After a few years, that group disbanded (the library opened), and I took a break to have kids and read Sandra Boynton, E.B. White and JK Rowling.  Once I finished the Harry Potter series aloud, I was ready again for a book group.  I began leading a group of women that focused on Jewish topics – past, present, and future.  I approached this as I did the last one, but it never fully realized that scholarly tone I had thought was needed, because I had grown to realize it was not needed to convey my messages.  Each discussion began about the book, and evolved to other things, like politics.  I was actually fascinated to learn that a nuclear scientist in the group thought the Iran Nuclear Deal was a good one, and cited scientific facts for why.  And I am so very glad that I started this group with a bottle of wine, macarons, and an assortment of petit fours to match The Paris Architect by Charles Balfoure.  That caught on, and we had a ball.

Fast forward a few year, and at a social event I became re-acquainted with someone who was involved with the Goodreads community.  I joined up, and have been having fun with that, too.  I am now invited to a real life group that will be reading a heavier book, The Heart’s Invisible Furies by John Boyne, and I am excited to meet and talk to smart people.

And one night I was on my friend’s porch with a group of friend.  I looked around and I saw a group of incredible women that were all pursuing life with passion and wanted to make connections with others.  That night I decided that I would launch my own group – which still needs to be named – where we would pick deliberately lighter books and use the time together to “discuss the book” – heavy on the “” -and make our own community.  And so, this past week I gathered friends from different places in my life, opened a bottle of wine, put out cupcakes, and let the conversation flow.

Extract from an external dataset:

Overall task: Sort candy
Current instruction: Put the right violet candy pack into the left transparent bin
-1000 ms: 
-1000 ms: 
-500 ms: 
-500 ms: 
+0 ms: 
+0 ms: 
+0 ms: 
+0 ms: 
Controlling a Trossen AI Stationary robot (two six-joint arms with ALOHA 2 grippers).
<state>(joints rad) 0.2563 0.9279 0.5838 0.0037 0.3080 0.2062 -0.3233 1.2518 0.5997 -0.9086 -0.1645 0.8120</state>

And while we didn’t do the book any justice with an examination, we had a great time.  And agreed that the next meeting will be at an ice cream parlor.

So when you are invited to a book group, don’t always feel that you need to have read a book completely and are ready to analyze it from stem to stern.  Sometimes it’s okay to just use that time to be together.  And just like choosing who you play golf with – make sure you have the right group to make sure it meets your needs.  Because sometimes, it’s just good to pick up the ball and walk to the next hole while enjoying your friends.